[Task directions] In the material below, list every line carrying the string "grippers".

**** Source material

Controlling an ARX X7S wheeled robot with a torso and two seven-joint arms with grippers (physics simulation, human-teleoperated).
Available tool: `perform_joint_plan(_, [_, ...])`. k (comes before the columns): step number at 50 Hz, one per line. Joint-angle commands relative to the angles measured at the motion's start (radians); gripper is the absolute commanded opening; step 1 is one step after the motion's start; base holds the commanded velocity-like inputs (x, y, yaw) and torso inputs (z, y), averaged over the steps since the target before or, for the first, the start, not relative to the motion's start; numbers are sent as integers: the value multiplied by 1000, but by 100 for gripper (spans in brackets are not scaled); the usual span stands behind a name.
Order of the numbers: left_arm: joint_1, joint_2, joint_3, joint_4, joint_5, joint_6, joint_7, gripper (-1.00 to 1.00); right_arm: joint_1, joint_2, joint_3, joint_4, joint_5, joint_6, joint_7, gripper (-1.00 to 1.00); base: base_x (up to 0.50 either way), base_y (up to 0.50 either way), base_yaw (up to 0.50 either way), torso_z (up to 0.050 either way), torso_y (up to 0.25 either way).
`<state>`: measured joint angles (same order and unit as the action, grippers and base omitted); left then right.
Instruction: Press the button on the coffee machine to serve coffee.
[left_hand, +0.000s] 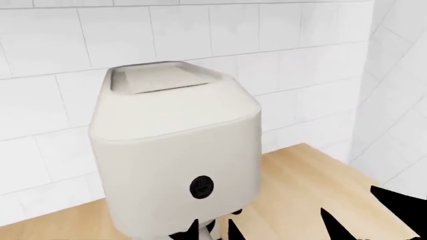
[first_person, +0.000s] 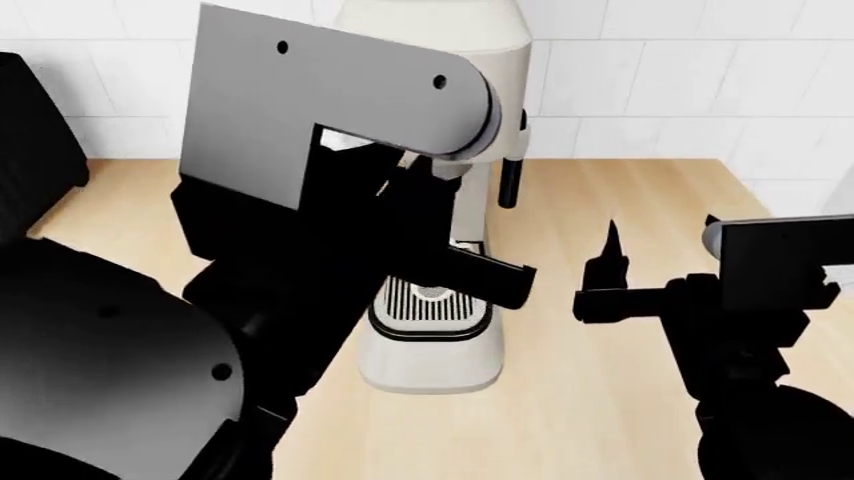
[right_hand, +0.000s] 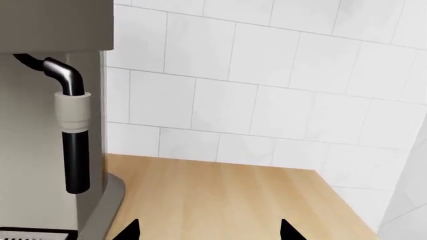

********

[Written reply]
Controlling an ARX X7S wheeled robot with a torso and two seven-joint arms with grippers (physics simulation, human-teleoperated).
`<state>`: measured joint angles (same order and unit as the action, grippers and base omitted); left then right.

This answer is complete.